In the present case study, 124 incorrect sales were completed by Agents 4 and 5 in periods where they sold energy in the P2P market and were required to purchase it back. The mathematical model produced 18 incorrect sales by Agent 4 and 26 incorrect sales by Agent 5. The SVM model reduced incorrect sales to 14 and 20, respectively, relative to Agents 4 and 5. The XGBoost reduced the number to 18 and 7, respectively, relative to Agents 4 and 5. Moreover, TabNet was the forecasting model with the lowest number of incorrect sales, producing 15 incorrect sales by Agent 4 and 6 incorrect sales by Agent 5. However, the incorrect sales, by their own, do not dictate the performance of the agents. For example, Agent 5 achieved a higher cost reduction with the XGBoost model than with the TabNet model, where it had one less incorrect sale. The reason for this is that the economic losses from incorrect sales can be diluted during the week.
Table 2 and
Table 3 show that this happens with P2P transactions. Agent 5 significantly decreased its energy injected into the grid, and with the TabNet model, 88.41% of the surplus energy was sold in the P2P market. However, with the XGBoost model, Agent 5 was able to transact 95.71% of its surplus energy in the P2P market, increasing its overall cost reduction.
5. Conclusions
This paper applies a discriminatory-price auction model for peer-to-peer energy transactions in a small community of five small offices and three residential households. This deployment was made possible by using multi-agent-based solution µGIM, which enabled the deployment of energy management systems in end-users. With five prosumers and three consumers, the community was able to transact energy among peers.

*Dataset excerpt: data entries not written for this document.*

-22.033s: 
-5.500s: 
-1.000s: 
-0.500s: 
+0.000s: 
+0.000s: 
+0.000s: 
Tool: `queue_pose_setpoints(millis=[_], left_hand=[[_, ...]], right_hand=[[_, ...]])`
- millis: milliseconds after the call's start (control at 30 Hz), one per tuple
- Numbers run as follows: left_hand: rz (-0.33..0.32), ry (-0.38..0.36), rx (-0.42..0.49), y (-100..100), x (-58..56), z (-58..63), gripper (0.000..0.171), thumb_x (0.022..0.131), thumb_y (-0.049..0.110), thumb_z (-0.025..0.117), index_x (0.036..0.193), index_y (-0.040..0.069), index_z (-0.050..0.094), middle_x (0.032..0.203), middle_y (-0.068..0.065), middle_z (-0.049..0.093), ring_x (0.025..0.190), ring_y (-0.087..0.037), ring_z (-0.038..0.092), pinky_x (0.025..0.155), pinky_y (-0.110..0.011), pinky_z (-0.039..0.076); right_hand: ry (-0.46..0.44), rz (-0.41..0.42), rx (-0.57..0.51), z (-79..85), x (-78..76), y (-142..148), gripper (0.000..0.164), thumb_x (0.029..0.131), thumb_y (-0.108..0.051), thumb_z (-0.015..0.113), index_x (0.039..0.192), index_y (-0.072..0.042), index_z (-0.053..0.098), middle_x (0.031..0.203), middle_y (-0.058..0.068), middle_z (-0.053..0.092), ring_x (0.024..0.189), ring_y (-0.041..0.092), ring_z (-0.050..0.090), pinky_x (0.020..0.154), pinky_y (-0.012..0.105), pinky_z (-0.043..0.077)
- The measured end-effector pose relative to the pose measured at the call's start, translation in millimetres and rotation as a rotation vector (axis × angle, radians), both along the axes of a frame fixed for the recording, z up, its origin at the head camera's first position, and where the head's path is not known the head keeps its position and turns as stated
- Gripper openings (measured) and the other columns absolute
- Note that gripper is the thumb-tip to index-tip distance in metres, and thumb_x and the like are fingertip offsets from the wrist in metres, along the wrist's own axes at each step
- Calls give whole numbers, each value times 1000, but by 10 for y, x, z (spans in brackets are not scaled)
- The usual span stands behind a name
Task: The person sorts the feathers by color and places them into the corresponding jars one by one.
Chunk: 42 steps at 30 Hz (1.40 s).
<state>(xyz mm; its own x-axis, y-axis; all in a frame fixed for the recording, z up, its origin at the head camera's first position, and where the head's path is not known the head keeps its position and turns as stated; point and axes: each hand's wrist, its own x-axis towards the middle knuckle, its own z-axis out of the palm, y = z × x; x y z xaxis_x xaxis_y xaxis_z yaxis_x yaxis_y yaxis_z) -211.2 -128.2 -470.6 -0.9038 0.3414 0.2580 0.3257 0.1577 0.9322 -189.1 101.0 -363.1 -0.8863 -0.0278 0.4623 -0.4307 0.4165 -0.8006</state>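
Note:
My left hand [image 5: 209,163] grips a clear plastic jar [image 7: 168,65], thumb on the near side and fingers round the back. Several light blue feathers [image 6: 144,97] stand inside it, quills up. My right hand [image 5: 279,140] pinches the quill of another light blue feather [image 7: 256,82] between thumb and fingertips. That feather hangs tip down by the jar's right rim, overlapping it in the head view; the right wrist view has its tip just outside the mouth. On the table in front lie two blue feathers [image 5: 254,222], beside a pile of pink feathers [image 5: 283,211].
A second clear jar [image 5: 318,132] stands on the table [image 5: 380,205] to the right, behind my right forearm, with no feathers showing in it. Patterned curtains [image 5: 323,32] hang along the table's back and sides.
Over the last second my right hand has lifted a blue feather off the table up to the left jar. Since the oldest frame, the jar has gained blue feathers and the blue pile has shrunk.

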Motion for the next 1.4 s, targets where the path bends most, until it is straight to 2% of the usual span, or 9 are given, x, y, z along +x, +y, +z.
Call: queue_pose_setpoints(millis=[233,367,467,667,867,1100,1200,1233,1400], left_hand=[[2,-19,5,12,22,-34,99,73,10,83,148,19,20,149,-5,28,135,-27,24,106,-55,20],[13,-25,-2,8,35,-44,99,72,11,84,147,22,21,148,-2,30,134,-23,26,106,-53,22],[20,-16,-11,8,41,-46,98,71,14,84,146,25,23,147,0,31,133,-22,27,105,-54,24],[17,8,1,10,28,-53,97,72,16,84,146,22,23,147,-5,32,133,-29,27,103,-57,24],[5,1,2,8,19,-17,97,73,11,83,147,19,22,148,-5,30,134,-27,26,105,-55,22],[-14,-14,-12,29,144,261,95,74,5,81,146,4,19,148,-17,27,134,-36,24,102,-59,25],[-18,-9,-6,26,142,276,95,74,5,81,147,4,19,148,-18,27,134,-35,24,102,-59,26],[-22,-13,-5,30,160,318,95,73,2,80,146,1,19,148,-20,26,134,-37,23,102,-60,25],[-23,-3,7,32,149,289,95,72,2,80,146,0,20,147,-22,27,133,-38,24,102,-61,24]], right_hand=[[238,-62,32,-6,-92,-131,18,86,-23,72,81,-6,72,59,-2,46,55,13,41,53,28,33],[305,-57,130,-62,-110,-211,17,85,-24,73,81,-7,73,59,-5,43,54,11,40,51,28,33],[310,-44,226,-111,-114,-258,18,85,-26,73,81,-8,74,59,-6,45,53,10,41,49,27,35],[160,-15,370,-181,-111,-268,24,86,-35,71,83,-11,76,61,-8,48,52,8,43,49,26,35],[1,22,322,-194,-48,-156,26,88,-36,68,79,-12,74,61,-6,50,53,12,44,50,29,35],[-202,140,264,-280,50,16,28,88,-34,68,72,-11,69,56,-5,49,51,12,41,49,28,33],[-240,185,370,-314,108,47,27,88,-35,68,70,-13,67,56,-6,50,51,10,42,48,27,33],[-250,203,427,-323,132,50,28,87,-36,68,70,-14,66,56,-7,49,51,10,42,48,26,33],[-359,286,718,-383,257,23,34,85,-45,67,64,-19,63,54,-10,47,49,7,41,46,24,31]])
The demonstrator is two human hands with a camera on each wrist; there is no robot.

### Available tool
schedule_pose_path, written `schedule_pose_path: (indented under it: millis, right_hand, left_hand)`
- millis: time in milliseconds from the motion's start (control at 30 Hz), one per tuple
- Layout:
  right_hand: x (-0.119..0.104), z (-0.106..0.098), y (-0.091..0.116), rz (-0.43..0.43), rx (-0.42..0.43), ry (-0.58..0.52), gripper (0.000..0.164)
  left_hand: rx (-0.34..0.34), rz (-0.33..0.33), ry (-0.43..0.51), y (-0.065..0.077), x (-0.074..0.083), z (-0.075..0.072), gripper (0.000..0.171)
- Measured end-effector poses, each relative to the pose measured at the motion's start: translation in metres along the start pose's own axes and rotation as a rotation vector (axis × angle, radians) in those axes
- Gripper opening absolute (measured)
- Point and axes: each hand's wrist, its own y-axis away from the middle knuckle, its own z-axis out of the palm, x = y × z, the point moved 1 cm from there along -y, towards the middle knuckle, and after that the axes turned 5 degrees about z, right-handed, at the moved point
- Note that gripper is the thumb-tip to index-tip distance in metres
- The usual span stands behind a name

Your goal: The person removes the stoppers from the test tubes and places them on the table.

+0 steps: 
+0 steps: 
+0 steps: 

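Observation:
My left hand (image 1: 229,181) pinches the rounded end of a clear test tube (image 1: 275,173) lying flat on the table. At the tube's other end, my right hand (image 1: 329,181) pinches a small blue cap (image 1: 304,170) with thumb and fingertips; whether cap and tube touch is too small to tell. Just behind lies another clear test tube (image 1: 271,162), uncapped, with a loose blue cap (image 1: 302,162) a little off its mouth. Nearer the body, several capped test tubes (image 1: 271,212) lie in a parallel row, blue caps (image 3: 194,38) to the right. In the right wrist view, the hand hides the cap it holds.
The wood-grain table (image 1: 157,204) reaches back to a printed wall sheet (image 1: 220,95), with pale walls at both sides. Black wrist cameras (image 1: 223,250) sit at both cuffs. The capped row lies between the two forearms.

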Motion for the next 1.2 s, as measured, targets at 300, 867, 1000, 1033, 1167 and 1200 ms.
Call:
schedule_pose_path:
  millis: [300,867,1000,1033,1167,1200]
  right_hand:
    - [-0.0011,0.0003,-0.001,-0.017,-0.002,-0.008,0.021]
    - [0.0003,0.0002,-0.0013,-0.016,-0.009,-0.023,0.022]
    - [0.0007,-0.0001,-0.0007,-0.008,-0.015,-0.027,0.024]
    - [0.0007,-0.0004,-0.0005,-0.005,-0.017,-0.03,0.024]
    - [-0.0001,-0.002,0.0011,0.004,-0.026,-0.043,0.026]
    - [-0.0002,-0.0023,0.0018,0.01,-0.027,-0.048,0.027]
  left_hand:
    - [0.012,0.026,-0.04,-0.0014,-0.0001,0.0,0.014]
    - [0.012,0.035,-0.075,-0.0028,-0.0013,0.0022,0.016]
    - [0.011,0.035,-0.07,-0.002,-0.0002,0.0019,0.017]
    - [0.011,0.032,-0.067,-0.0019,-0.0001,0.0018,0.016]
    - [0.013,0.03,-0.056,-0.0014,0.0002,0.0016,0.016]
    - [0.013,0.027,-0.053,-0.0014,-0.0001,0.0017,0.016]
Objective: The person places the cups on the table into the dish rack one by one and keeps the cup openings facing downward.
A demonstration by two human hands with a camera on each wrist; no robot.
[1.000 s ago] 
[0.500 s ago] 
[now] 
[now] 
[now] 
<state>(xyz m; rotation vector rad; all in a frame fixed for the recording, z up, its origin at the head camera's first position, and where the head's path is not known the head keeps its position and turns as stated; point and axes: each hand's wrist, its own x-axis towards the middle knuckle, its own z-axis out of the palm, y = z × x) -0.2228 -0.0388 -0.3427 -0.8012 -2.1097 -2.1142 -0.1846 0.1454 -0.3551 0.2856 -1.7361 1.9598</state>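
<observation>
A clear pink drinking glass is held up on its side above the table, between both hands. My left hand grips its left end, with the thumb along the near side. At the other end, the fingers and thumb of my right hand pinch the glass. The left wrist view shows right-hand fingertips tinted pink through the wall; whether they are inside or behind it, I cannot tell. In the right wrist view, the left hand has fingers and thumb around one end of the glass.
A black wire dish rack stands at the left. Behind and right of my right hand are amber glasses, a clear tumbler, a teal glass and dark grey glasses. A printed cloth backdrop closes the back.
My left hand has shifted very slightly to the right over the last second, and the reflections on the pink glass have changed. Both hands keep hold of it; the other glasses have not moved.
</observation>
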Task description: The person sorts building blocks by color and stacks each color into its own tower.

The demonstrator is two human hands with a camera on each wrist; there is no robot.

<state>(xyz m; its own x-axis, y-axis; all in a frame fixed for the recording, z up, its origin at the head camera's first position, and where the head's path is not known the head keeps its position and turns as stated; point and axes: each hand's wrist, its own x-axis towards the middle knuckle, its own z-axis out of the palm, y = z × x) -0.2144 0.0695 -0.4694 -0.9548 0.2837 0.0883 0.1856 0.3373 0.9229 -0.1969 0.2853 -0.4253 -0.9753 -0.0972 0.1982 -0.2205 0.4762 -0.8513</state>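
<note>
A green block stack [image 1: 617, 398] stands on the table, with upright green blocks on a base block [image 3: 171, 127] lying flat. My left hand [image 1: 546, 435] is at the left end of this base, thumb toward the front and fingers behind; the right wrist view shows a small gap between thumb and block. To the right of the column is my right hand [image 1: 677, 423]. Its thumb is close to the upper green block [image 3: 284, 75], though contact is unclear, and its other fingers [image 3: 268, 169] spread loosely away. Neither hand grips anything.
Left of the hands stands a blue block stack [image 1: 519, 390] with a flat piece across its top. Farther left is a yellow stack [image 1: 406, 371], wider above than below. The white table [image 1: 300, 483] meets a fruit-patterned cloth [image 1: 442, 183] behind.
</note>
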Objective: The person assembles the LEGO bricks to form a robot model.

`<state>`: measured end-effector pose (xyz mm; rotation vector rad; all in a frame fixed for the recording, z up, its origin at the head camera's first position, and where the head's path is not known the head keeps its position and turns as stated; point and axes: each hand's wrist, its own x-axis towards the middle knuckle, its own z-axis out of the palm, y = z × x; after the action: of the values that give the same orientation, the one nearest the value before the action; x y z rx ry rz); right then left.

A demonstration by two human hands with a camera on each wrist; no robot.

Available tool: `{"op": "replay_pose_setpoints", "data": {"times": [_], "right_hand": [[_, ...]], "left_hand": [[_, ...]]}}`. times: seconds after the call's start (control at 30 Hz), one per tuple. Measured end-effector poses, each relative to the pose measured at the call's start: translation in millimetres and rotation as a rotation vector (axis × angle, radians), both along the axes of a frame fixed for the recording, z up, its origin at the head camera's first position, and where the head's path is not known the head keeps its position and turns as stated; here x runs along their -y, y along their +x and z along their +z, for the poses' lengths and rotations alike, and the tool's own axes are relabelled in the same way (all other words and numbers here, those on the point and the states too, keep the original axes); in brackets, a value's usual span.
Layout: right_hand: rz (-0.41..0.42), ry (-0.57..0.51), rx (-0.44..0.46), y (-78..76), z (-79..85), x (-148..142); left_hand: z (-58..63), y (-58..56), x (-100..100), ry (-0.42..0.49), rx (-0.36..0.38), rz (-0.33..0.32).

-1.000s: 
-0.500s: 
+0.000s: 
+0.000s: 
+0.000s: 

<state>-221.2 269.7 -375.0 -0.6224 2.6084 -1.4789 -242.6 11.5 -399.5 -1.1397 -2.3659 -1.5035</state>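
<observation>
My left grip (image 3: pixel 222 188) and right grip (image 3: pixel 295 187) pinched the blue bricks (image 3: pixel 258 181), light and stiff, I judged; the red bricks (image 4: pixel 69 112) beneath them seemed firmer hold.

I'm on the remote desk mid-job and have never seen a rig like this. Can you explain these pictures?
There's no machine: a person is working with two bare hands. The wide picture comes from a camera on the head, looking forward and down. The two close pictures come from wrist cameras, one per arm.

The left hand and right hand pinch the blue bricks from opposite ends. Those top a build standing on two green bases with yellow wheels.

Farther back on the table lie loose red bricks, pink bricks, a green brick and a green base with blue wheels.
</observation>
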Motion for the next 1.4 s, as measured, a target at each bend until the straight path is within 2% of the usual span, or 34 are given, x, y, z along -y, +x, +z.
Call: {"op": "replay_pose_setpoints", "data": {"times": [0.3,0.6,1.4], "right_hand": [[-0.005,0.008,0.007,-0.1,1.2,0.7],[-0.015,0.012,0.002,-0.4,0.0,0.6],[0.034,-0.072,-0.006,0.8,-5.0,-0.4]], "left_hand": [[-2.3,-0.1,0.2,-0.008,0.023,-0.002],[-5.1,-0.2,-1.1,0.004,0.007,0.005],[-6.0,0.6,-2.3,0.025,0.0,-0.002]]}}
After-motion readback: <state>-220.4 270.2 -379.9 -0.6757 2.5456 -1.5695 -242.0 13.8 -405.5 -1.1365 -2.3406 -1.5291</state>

To test and evaluate the peer-to-peer energy transaction model, four independent energy forecasting models were used to assess the amount of energy each agent must transact in the peer-to-peer market. These algorithms are as follows: a mathematical-based model, a support-vector machine model, an eXtreme Gradient Boosting model, and a TabNet model. The impact of these forecasting models in the energy transaction model was analysed by taking into consideration the community view and the end-user view of economic impact and forecasting errors.
The results demonstrated that the application of peer-to-peer energy markets leads to a reduction in energy costs by simply allowing end-users to pursue profits and/or cheaper energy sources/sellers. The results show an energy cost reduction, within the community, ranging from 10.24% to 10.89%, depending on the energy forecast model used. Moreover, the results were coherent, demonstrating that the energy forecast model with less errors usually results in a higher energy cost reduction for the end-user.